Does anyone own a Pinarello Prince that can comment on the endurance side in terms of being comfortable over longer rides (50-100 miles), and how it reacts to rougher roads? My test ride from the store is never any more than 4 miles at most, so I am unable to judge this part of the experience. 

I mainly ride ~ 40 miles on weekends and then participate in events that go from 50 - 100 miles. While not as comfortable and smooth as a Roubaix would be, I am hoping the Prince can hold its own over longer distances without discomfort. 

Thanks for any input you can give me!

Side notes: I am considering tearing off the wheels day 1 and replacing both the wheelset and cassette with a 28mm 11/32 option rather than the 25mm 11/28 it comes with. That may be the only thing I dislike out of the box with this bike. Also, my second choice in the running is the BMC Roadmachine, while I love the ride, the road fatigue is noticeable only after 5 miles.


----------



## duriel (Oct 10, 2013)

I have a bike that is based off of the prince, it rides nice, I like it.
You said you were going to put a 32 cassette on it.... I would check this carefully. Most bikes will not run a 32 cassette, I am thinking of getting another bike because of this issue I have with my pino di2.


----------



## rideit (Feb 8, 2005)

duriel said:


> Most bikes will not run a 32 cassette, I am thinking of getting another bike because of this issue I have with my pino di2.


With the right derailleur, ‘most’ bikes will run a 40 or more!


----------



## duriel (Oct 10, 2013)

rideit said:


> With the right derailleur, ‘most’ bikes will run a 40 or more!


That is not true. Almost all road bikes will not, because they are not built with the 'right derailleur'.
.... and specifically the Shimano Ultegra R8000 only goes up to 32 that I can find.


----------



## rideit (Feb 8, 2005)

I am running the new Ultegra with a 40, no problems.

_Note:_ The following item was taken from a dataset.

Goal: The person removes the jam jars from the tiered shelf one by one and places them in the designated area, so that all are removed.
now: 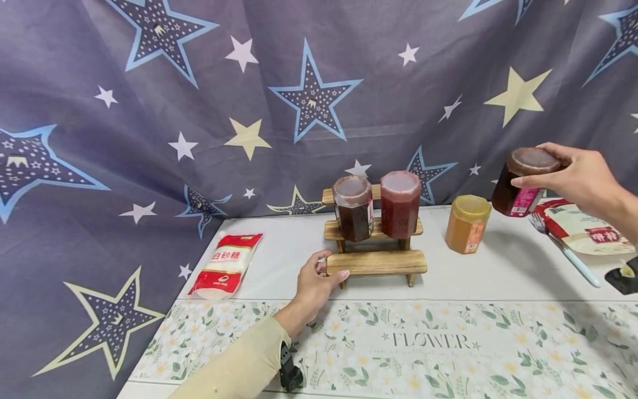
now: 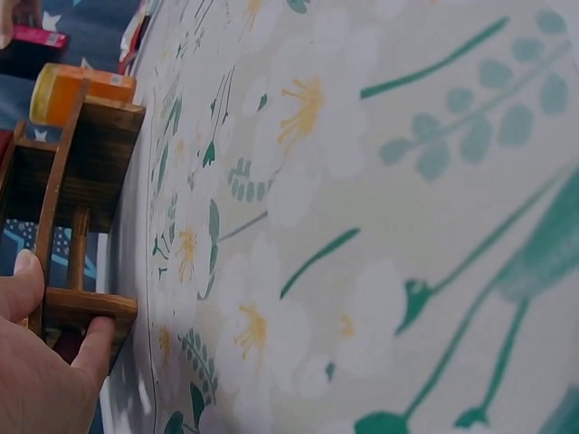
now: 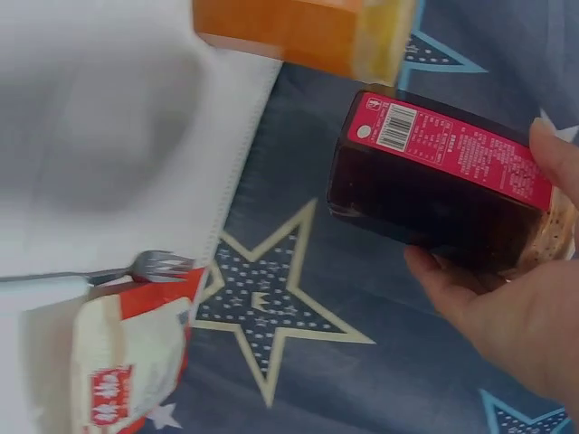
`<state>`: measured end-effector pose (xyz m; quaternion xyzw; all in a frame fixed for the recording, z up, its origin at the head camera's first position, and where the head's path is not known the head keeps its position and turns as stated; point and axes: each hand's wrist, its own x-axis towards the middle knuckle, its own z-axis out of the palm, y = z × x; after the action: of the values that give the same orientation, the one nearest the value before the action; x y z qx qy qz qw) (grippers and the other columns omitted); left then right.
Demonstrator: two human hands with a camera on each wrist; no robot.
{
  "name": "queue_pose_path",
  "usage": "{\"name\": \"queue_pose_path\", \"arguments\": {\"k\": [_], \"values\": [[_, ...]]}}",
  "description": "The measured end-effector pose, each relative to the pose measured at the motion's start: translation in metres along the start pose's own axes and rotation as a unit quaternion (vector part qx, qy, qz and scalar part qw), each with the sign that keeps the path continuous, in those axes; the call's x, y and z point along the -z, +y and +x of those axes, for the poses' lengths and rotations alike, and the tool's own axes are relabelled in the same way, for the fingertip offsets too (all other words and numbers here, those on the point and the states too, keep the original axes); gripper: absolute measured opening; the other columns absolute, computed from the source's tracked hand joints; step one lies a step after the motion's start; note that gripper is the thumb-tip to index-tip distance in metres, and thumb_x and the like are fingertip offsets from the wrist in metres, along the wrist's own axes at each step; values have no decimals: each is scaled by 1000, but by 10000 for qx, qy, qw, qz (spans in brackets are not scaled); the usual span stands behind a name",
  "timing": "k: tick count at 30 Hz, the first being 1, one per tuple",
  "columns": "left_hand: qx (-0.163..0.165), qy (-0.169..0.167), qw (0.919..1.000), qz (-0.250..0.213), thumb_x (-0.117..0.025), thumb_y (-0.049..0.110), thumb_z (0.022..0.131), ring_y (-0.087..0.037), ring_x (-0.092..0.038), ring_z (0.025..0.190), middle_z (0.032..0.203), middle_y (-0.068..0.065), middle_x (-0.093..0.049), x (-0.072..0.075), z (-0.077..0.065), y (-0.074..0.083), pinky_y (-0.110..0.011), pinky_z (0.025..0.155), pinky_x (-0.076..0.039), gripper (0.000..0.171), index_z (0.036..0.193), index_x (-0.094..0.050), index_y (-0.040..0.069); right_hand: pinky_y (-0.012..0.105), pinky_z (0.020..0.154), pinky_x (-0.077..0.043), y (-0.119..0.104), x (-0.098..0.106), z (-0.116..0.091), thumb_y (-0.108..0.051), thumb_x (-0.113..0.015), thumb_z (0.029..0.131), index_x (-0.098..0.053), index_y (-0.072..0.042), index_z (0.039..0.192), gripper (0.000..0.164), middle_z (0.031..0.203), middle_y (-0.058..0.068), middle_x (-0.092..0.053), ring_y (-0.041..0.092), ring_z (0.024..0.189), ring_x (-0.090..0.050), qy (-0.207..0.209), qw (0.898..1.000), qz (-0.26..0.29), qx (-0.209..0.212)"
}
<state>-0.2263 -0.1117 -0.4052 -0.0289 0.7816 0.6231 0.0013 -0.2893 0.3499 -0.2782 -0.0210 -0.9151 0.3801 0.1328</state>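
Note:
My right hand (image 1: 585, 174) grips a dark jar (image 1: 504, 191) with a pink label near its lid, holding it above the tabletop on the right. In the right wrist view the jar's barcode label (image 3: 443, 145) faces the camera. My left hand (image 1: 314, 284) holds the left end of the lowest step of a small wooden stepped rack (image 1: 376, 262), thumb on one side and fingers on the other. Higher on the rack stand a dark brown jar (image 1: 355, 216) and a red jar (image 1: 400, 208), side by side. An orange jar (image 1: 466, 226) stands on the table between the rack and the held jar.
A red and white bag (image 1: 224, 266) lies at the left. On the right are a fork (image 1: 573, 257) with a pale handle and a red and cream packet (image 1: 593, 227). A star-patterned curtain (image 1: 279, 166) hangs behind the table; a floral cloth (image 1: 399, 354) covers its front.

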Motion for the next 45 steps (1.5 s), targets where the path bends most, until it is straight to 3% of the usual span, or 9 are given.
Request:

You can always replace the derailleur.


----------



## duriel (Oct 10, 2013)

rideit said:


> You can always replace the derailleur.


No you can't, I can't find a long cage Di2 10 spd.

edit: Sorry, I had a terrible headache all day yesterday. Please don't say 'always'.


----------



## rideit (Feb 8, 2005)

Ok, you can ‘always’ replace the shifter and derailleur, it’s not the bike that’s limiting you, (as you asserted) but the components. Make sense?
Maybe it’s just semantics?


----------



## duriel (Oct 10, 2013)

rideit said:


> Ok, you can ‘always’ replace the shifter and derailleur, it’s not the bike that’s limiting you, (as you asserted) but the components. Make sense?
> Maybe it’s just semantics?


You can always replace the FD/RD, WHEELS, CABLES, CASSETTE, ... BIKE. What is your point?


----------



## Srode (Aug 19, 2012)

He said it's a 2020 model, it's surely going to have a drive train that will accommodate an 11/30 and probably 11/32 or maybe 11/34.


----------



## fronesis (Jan 22, 2014)

duriel said:


> *Most bikes will not run a 32 cassette*


Just reading this thread and I think this was the point of contention and/or confusion.

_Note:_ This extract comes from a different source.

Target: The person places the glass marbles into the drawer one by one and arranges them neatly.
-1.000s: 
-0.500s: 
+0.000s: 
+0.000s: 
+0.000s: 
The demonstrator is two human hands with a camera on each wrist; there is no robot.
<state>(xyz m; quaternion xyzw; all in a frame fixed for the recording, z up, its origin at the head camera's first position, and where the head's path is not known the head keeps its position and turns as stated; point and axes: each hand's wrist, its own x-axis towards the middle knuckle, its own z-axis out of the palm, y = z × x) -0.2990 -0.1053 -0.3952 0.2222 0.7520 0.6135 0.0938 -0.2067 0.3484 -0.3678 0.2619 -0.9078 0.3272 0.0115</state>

A “bike” is obviously a combination of frameset + wheelset + groupset + finishing kit (like bars, stem, seatpost, saddle, pedals, tires, etc.). 

If one refers to the “bike” one either refers to the entire package, or perhaps to the one core element of the package – the frameset. For example, I ride a Canyon Endurace disc. I have changed the groupset, the wheelset, the bars, the pedals, the saddle, and the tires – but it’s still a canyon Endurace because that’s the frameset. 

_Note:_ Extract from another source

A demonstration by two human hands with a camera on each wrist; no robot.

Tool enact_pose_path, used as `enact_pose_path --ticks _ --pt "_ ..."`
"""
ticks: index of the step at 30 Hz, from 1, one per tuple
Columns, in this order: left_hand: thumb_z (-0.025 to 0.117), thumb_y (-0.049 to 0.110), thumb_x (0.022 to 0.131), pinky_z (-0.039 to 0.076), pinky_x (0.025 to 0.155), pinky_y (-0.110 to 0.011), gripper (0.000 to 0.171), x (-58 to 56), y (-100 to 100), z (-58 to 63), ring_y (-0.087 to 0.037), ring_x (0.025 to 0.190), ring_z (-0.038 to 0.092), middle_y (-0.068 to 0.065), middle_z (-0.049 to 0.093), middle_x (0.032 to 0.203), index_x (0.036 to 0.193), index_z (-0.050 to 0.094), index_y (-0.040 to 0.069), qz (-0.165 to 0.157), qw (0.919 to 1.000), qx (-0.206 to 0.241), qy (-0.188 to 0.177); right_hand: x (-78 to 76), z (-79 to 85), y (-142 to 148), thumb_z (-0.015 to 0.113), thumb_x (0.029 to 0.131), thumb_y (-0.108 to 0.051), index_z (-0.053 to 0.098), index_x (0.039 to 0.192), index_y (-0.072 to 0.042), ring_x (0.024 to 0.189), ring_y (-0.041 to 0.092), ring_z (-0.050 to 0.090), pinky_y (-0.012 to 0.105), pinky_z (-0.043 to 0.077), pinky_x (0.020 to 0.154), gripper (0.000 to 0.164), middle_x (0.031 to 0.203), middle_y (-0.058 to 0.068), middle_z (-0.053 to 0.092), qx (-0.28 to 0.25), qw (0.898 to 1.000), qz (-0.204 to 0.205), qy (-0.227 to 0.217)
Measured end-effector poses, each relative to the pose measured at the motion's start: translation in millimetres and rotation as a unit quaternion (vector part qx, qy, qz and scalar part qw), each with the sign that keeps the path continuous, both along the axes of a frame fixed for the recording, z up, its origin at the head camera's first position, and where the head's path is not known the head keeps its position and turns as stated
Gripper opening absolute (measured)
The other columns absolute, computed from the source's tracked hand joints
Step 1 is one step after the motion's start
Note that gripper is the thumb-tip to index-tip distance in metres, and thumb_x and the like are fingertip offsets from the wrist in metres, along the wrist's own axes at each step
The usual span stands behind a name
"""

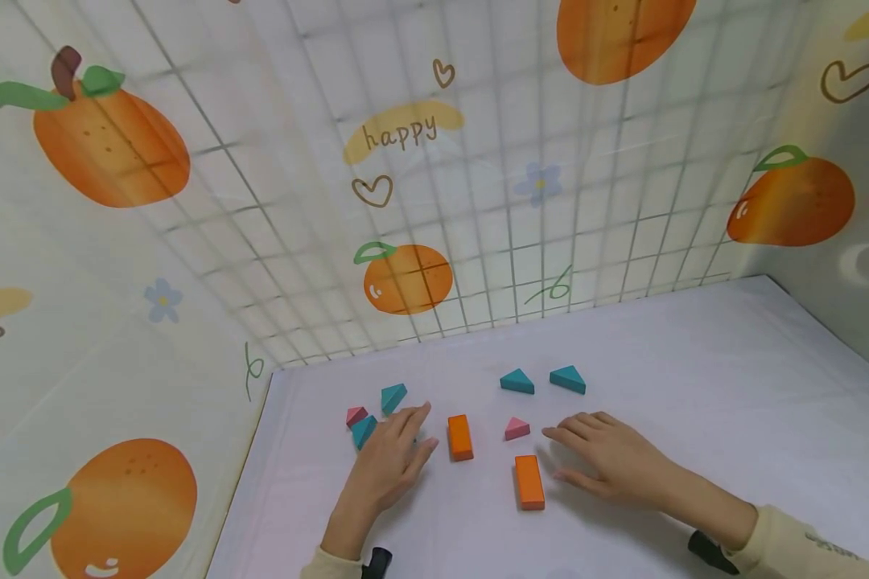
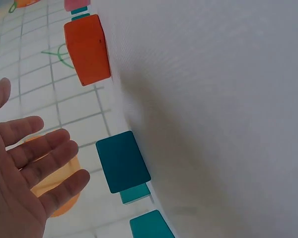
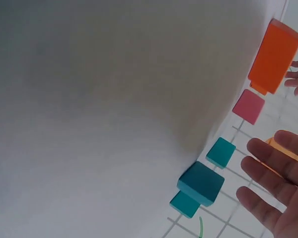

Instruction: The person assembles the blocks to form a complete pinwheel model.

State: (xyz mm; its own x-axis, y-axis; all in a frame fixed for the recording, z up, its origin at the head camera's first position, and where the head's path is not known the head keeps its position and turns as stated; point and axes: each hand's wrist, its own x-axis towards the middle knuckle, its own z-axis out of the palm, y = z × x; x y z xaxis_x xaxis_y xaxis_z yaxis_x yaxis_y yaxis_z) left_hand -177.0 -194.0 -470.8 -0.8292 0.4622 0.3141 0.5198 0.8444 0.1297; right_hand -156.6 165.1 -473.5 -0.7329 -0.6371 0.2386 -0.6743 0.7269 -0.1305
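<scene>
My left hand (image 1: pixel 389 465) hovers over the left of the table with fingers extended and nothing in its grasp. Close by it lie two teal triangular blocks (image 1: pixel 393 397) and a pink triangular block (image 1: pixel 356 416). One orange rectangular block (image 1: pixel 459 438) is just right of its fingertips. My right hand (image 1: pixel 615 460), palm down and fingers spread, holds nothing either. Left of it are a second orange block (image 1: pixel 529 484) and another pink triangle (image 1: pixel 517 429). In the right wrist view its fingers (image 3: pixel 273 171) appear beside several teal blocks (image 3: pixel 201 183).
Farther back on the white table (image 1: pixel 695 362) lie two more teal triangles (image 1: pixel 568 379). A printed cloth with oranges (image 1: pixel 408 279) and grid lines hangs behind and at both sides. Dark wrist devices (image 1: pixel 711 552) sit under both cream sleeves (image 1: pixel 804 547).
</scene>
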Motion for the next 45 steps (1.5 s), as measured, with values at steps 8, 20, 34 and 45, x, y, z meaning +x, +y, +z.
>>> enact_pose_path --ticks 8,20,34,45 --pt "0.054 0.044 0.098 0.050 0.101 -0.043 0.056 0.0 4.7 0.7 -0.020 0.117 0.058 -0.002 0.061 0.130 0.146 0.047 0.015 -0.013 0.9996 -0.006 -0.024 1.2 -0.9 -4.8 0.060 0.092 -0.054 0.063 0.127 -0.017 0.103 0.015 0.062 0.042 0.053 0.092 0.051 0.109 -0.007 0.067 0.000 1.000 0.015 0.013" --pt "0.056 0.042 0.098 0.052 0.097 -0.039 0.053 -2.6 10.7 -2.5 -0.017 0.113 0.059 0.001 0.062 0.127 0.144 0.049 0.018 -0.037 0.9976 -0.025 -0.053 0.9 -1.8 -13.9 0.067 0.090 -0.046 0.065 0.125 -0.020 0.098 0.013 0.061 0.038 0.056 0.085 0.043 0.104 -0.010 0.066 0.009 0.998 0.055 0.040" --pt "0.059 0.039 0.097 0.053 0.095 -0.034 0.048 -7.3 17.3 -5.5 -0.016 0.107 0.061 0.002 0.062 0.124 0.139 0.054 0.016 -0.079 0.9952 -0.029 -0.051 0.2 -5.8 -18.4 0.064 0.091 -0.048 0.064 0.124 -0.020 0.092 0.011 0.060 0.033 0.054 0.083 0.043 0.103 -0.009 0.067 0.039 0.997 0.064 -0.010" --pt "0.062 0.034 0.096 0.055 0.092 -0.030 0.044 -10.5 16.6 -2.6 -0.015 0.102 0.061 -0.001 0.061 0.121 0.134 0.058 0.012 -0.086 0.9941 -0.025 -0.062 1.2 -2.5 -25.3 0.070 0.089 -0.042 0.063 0.125 -0.020 0.090 0.009 0.060 0.032 0.054 0.082 0.042 0.100 -0.010 0.066 0.032 0.997 0.072 0.008"
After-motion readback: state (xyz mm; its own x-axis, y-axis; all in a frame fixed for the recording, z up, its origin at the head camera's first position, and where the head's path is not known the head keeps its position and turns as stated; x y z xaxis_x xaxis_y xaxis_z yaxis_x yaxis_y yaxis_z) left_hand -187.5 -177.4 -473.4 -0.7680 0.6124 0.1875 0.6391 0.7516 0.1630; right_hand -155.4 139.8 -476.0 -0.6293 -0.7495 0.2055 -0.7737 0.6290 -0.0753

If you want to run a 32 cassette on a bike that didn’t come with one, then you obviously plan to modify the original bike, and specifically to modify part of the groupset. 

To say that the “bike” can NOT be modified in that way is to suggest that something beyond the groupset makes it impossible to make that modification. I think most people would read duriel’s original statement the way rideit read it, as suggesting that the 32 cassette was somehow incompatible with the frameset. 

And that’s not true: there is nothing about the frameset that prevents running a 32 cassette. To run a 32 cassette you need a RD that will work with a cassette that big, so to upgrade the cassette you MIGHT also have to upgrade the RD. (As rideit points out, most 2019 bikes will have an RD that can run a 32 cassette, so no RD upgrade will be needed.) 

In an extreme case, changing the RD might also require you to change the shifters; this is RARE, but it looks like it would apply to duriel’s case since he runs older di2. But that’s not going to be true for very many people at all, and even for them it’s not the frameset that prevents them from running a 32, it’s the older di2 groupset. 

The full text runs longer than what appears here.